WORK TO COMPLETE: Quote only the lines from the top of the listing below down to and including the line with "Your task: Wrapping".

•••••

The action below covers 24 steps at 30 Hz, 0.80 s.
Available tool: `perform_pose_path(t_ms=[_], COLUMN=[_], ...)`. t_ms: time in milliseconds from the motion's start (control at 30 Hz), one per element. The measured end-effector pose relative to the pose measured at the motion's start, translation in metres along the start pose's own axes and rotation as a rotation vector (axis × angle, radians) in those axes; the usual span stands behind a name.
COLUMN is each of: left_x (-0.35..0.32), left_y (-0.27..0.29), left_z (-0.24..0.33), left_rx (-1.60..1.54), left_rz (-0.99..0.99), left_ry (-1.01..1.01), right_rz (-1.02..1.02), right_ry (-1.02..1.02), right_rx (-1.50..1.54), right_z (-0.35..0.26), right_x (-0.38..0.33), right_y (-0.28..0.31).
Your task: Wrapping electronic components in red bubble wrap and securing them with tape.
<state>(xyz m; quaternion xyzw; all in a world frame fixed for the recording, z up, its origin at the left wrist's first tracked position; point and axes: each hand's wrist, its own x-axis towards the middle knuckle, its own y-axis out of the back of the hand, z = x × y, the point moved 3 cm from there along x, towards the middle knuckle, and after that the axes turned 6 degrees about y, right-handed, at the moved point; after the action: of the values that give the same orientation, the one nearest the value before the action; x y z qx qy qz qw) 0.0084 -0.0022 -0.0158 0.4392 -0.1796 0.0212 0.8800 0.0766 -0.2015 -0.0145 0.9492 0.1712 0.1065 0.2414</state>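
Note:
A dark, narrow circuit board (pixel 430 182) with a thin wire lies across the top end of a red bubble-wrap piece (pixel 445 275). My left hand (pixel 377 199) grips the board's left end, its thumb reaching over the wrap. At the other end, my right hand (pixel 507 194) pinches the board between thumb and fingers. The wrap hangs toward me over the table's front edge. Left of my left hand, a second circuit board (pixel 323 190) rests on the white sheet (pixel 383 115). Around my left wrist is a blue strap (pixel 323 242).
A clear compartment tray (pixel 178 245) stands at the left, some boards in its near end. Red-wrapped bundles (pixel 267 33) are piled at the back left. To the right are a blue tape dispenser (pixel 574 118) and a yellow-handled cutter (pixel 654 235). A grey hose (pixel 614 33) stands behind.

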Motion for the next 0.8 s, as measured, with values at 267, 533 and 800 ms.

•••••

RESPONSE AREA:
The action below covers 24 steps at 30 Hz, 0.80 s.
Available tool: `perform_pose_path(t_ms=[_], COLUMN=[_], ...)`. t_ms: time in milliseconds from the motion's start (control at 30 Hz), one per element. The measured end-effector pose relative to the pose measured at the motion's start, translation in metres along the start pose's own axes and rotation as a rotation vector (axis × angle, radians) in those axes; the usual span stands behind a name.
COLUMN is each of: left_x (-0.35..0.32), left_y (-0.27..0.29), left_z (-0.24..0.33), left_rx (-1.60..1.54), left_rz (-0.99..0.99), left_ry (-1.01..1.01), right_rz (-1.02..1.02), right_ry (-1.02..1.02), right_rx (-1.50..1.54), right_z (-0.35..0.26), right_x (-0.38..0.33), right_y (-0.28..0.31).
Your task: Wrapping electronic components in red bubble wrap and securing them with tape.

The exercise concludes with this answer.